これはMさんが秋田県で体験した話です。
夜、バイトが終わり自転車で家に帰っている途中、田んぼ道を通っていると横から車が来てしまい避けきれず接触事故にあってしまった。
普段夜はほとんど人が通らないような場所なのだが、通りかかった人が声をかけてくれて、車の運転手の方も降りて警察に連絡して事なきを得た。
そのときは、たまたま人が通りかかってくれたことも、たまたま車のスピードがそこまで速くなかったので比較的軽傷で済んだことも、不幸中の幸いだったなと思っただけだった。
翌日Mさんはバイト先のロッカーの鍵がなくなっていることに気付いた。
「もしかして、あの時落としたかな…」
すぐに昨日の事故で転んだ時に落としたのだと思ったので、昨日事故にあった場所に探しに行った。しかしどれだけ探しても鍵は見つからない。

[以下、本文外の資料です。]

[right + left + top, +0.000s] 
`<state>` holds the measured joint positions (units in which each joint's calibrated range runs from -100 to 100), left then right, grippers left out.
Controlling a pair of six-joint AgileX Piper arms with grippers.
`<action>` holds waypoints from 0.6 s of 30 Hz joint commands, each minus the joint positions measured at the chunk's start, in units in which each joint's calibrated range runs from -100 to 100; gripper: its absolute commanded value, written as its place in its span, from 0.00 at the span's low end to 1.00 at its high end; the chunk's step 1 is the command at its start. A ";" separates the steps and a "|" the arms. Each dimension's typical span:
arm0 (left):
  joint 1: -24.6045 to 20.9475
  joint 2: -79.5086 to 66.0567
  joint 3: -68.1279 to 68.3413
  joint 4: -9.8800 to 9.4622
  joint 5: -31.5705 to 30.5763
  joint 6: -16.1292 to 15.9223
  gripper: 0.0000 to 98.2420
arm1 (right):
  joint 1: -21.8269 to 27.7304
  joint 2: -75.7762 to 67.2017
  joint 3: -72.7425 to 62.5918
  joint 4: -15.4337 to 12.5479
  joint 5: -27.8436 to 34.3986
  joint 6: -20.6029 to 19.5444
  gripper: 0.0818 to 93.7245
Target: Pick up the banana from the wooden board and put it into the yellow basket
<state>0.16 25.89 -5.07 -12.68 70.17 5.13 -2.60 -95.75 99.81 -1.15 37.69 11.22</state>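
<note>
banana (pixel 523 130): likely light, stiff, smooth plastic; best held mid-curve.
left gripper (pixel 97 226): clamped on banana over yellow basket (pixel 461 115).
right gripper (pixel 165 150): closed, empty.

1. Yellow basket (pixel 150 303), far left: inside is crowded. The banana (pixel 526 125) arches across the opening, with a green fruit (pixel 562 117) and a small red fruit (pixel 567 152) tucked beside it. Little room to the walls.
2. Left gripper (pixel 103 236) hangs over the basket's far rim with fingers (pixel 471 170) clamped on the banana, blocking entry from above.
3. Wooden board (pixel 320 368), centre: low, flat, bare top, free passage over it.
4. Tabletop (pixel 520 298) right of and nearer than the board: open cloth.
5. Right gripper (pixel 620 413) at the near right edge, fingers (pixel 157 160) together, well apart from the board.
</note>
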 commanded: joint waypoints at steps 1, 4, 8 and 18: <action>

もしかしたら田んぼの中にでも落ちてしまったのかと諦めかけたそのとき、後ろの方で
「チャリン」
と音がした。思わず振り向いてみるとそこには、さっきからいくら探しても見つからなかった鍵が落ちていた。
その時Mさんは、あんなにあちこち探していたのに見つからなかったものが突然そこに落とされたように感じたそうだ。
Mさんはそこで、あることに思い至った。
事故にあったとき、数週間前に亡くなった父のパーカーを着ていた事。
勝手な想像なのかもしれないが、大きな事故にならなかった事も、鍵が見つかったのも父のおかげなのではないか。
Mさんは亡き父を思い、今でも見守ってくれてる事に感謝した。
そのパーカーは今でも大切に保管してあるそうだ。